Bevor es der praxisferne Kühnert-Flügel bemerkte, ahnt die politische Konkurrenz durchaus, daß die SPD mit dem Vizekanzler ihr schwerstes Geschütz auffuhr und ein Friedrich Merz, der überhaupt gar keine Erfahrung in der Regierung hat, ideologisch seit 20 Jahren krachend auf dem Holzweg ist, genauso unglücklich über den Gegner ist wie der Rest der Unionskandidaten.

[…..] Zu früh, falscher Kandidat, rein taktisch: Führende Unionspolitiker reagieren mit Kritik auf die Nominierung von Olaf Scholz zum SPD-Kanzlerkandidaten - dabei könnte er CDU und CSU durchaus gefährlich werden. […..] Die ersten prominenten Stimmen aus der Union klingen skeptisch. Friedrich Merz, der Ende des Jahres erst CDU-Chef werden und anschließend für die Union das Kanzleramt erobern will, sagt: "Der Kandidat passt nicht zur Partei." Sein Parteifreund Norbert Röttgen, ebenfalls Bewerber für den CDU-Vorsitz, nennt die Nominierung von Vizekanzler Scholz eine "taktische Lösung, die nicht glaubwürdig ist". Und Bayerns Ministerpräsident, der CSU-Vorsitzende Markus Söder, kritisiert die Personalie, weil damit aus seiner Sicht der Wahlkampf zu früh beginne. […..] Wen die Unionsparteien ihrerseits als Kanzlerkandidaten ins Rennen schicken, ist völlig offen. […..] Für Unruhe wird das ungeklärte Personaltableau noch monatelang sorgen, möglicherweise bis weit ins Wahljahr hinein.

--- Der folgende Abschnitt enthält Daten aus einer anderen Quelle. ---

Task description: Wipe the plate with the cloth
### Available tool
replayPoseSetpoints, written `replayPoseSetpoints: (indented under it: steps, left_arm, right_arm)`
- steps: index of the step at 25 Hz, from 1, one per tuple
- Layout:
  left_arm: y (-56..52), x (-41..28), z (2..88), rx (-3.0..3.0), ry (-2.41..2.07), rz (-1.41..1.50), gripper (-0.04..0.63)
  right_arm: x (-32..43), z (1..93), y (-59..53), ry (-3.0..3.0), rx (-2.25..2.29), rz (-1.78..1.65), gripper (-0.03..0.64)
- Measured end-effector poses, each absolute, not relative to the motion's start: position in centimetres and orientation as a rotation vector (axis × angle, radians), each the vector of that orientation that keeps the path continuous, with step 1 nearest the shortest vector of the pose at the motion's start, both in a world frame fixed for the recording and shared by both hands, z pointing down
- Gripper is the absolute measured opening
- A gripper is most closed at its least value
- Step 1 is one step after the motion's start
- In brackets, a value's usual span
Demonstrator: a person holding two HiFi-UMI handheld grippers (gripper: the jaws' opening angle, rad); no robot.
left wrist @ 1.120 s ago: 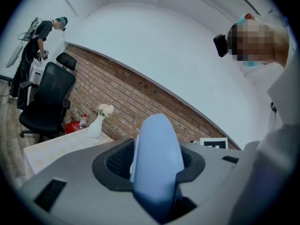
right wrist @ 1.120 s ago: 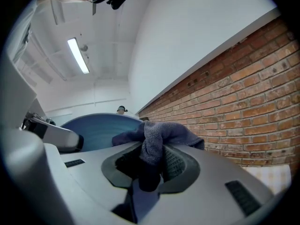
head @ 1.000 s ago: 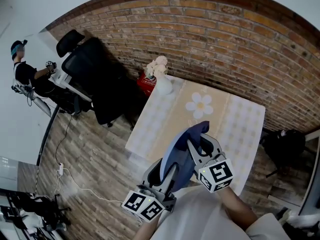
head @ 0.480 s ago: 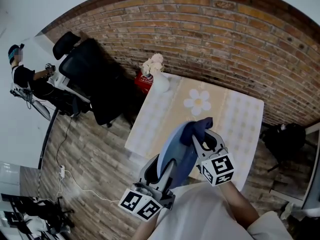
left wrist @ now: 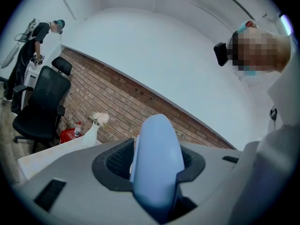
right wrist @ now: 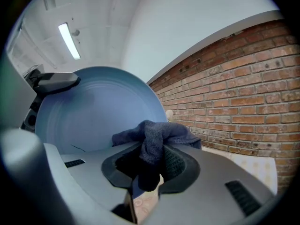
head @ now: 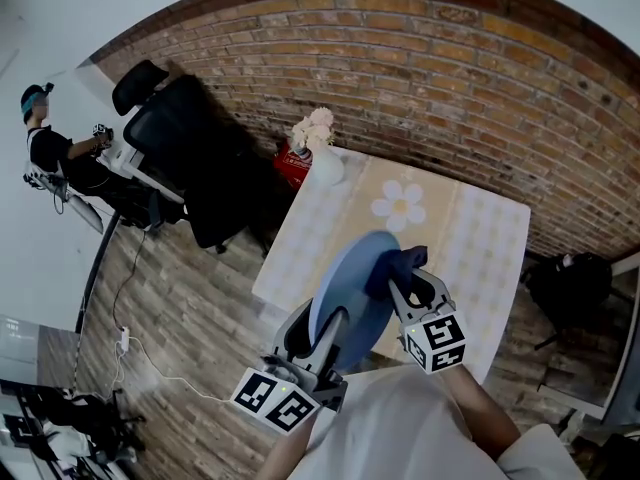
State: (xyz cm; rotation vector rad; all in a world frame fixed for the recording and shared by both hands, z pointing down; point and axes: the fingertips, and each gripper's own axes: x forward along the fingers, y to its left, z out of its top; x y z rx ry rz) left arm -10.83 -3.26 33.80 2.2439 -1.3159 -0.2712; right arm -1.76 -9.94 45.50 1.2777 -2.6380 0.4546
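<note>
Both gripped: left tool (head: 325,330) the round pale-blue plate (head: 350,283), right tool (head: 408,286) the dark-blue terry cloth (head: 396,261), slid from its far rim onto its face, mid-wipe.

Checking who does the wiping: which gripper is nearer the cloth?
Right. The right gripper is shut on the cloth; the left gripper clamps the plate by its rim, apart from the cloth.

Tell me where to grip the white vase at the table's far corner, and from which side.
Grip the vase round its narrow neck, just under the flowers, with the jaws level. Probably come in from over the table. The vase stands upright, the brick wall is behind it, and a red container sits close beside it.
</note>
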Motion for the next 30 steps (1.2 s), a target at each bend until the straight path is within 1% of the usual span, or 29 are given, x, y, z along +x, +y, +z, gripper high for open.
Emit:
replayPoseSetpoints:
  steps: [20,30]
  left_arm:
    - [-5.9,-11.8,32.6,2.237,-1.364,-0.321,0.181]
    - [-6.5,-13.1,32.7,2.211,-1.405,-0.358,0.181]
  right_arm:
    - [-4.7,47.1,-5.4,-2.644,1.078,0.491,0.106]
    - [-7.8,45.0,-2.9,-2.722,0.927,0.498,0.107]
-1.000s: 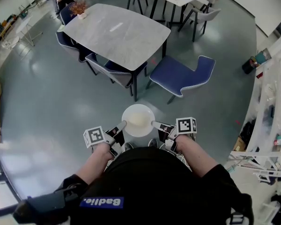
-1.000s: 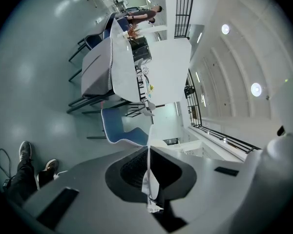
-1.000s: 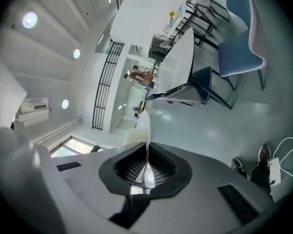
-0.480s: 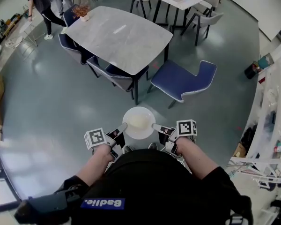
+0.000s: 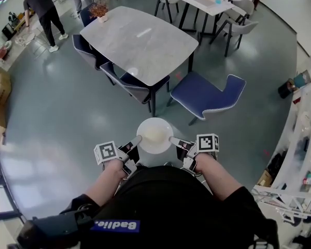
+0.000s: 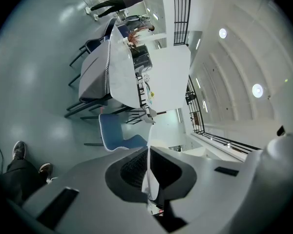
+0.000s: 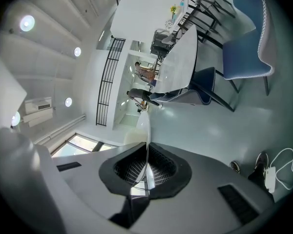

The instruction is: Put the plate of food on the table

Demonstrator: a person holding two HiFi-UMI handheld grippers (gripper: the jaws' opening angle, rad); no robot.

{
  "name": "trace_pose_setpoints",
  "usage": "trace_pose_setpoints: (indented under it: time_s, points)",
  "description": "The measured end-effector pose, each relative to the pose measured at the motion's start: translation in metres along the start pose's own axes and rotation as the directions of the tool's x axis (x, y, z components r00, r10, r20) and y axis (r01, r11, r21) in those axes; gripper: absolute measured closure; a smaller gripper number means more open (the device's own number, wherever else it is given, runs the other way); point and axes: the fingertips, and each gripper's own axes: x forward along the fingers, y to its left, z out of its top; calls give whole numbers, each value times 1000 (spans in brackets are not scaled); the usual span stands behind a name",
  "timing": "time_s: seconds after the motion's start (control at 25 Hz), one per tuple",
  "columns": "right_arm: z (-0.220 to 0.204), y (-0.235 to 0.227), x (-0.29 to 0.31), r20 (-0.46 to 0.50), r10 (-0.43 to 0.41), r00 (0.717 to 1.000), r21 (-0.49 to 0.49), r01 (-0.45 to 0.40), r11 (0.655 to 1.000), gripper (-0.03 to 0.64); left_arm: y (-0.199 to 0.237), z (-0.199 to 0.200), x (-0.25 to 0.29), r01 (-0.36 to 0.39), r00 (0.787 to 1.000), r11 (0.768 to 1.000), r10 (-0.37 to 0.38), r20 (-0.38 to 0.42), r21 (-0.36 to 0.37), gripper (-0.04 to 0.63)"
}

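Currently at lower centre: plate of food, opposite rims pinched by left gripper and right gripper. Grey surface well apart, straight ahead at upper centre, past blue chair.

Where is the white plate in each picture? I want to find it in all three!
Head view: the plate is just below the middle, in front of the person's body.
Left gripper view: plate low in the middle, edge-on, clamped in the jaws.
Right gripper view: plate a thin edge, middle, clamped in the jaws.
Shared landmark: the blue chair.
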Motion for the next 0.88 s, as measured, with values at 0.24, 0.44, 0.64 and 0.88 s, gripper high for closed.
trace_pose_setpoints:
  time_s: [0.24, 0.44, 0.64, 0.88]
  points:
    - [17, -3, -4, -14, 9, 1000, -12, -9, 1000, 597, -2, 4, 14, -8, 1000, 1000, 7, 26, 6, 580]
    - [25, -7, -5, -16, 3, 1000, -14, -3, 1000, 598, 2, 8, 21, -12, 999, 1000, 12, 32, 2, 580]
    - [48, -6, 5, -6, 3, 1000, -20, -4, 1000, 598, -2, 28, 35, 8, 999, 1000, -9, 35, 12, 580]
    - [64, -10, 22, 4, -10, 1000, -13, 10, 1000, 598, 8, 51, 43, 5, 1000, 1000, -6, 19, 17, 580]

Die SPD hat sich dagegen früh sortiert und kann derweil in aller Ruhe an der Scholz-Kampagne basteln. […..] Und dann ist da das strategische Problem, vor das ein Kanzlerkandidat Scholz die Union stellt: Scholz' einzige Machtoption, um Merkel in der Regierungszentrale nachzufolgen, ist zwar Rot-Rot-Grün, falls die SPD vor den Grünen landet – aber niemand könnte R2G, wie das Links-Bündnis genannt wird, auch derart den politischen Schrecken nehmen wie Scholz. […..]

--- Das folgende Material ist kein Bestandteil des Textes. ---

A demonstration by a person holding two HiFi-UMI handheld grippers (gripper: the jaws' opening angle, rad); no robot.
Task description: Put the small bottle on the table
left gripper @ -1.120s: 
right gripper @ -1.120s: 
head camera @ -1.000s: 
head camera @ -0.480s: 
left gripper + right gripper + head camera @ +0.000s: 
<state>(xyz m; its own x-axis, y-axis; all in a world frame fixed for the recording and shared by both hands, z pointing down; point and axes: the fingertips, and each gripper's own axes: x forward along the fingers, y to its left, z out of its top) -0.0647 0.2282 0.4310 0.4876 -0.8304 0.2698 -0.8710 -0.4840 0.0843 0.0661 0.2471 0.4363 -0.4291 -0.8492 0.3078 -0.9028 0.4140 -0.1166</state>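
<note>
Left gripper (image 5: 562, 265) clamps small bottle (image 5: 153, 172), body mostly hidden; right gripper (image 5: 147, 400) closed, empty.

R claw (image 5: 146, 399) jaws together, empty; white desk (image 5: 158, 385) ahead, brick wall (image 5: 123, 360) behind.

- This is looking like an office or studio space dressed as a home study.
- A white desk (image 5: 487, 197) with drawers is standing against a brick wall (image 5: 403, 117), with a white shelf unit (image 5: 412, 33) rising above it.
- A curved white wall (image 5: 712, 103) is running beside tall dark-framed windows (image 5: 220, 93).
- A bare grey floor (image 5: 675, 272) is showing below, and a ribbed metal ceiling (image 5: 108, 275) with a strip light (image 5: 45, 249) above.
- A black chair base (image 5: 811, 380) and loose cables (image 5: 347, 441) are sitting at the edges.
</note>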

Als Sozialdemokrat begrüße ich einen SPD-Kanzlerkandidaten, auf den die Union mit Knieschlottern reagiert sehr viel mehr als einen, der ohnehin nicht ernst genommen wird.

So wie nur der angebliche Wirtschaftsmann Schröder die Angst vor RotGrün nehmen konnte, so wie nur die SPD eine grundlegende Sozialreform durchführen konnte, so wie nur Kohl-CDU die bei konservativen so beliebte DMark, so wie nur die Merkel-CDU die konservativen heiligen Kühe Atomkraft und Wehrpflicht abräumen konnte, ohne daß es das Land zerreißt, ist es wohl nur Olaf Scholz, der den Deutschen die Angst für einer Beteiligung der Linkspartei nehmen kann.
Selbst wenn die Grünen stärkste Partei werden sollten, würden sie bei einer reinen Esken-SPD viel zu viel Vorbehalte gegenüber der Linken haben, um nicht lieber auf Schwarz-Grün zu setzen.
Mit Olaf Scholz als Vizekanzler und Bundesfinanzminister könnte hingegen auch ein Kanzler Habeck zusammenarbeiten.
Mit Olaf Scholz als Kanzlerkandidat ist endlich die Tür auf für eine Bundesregierung jenseits der Union.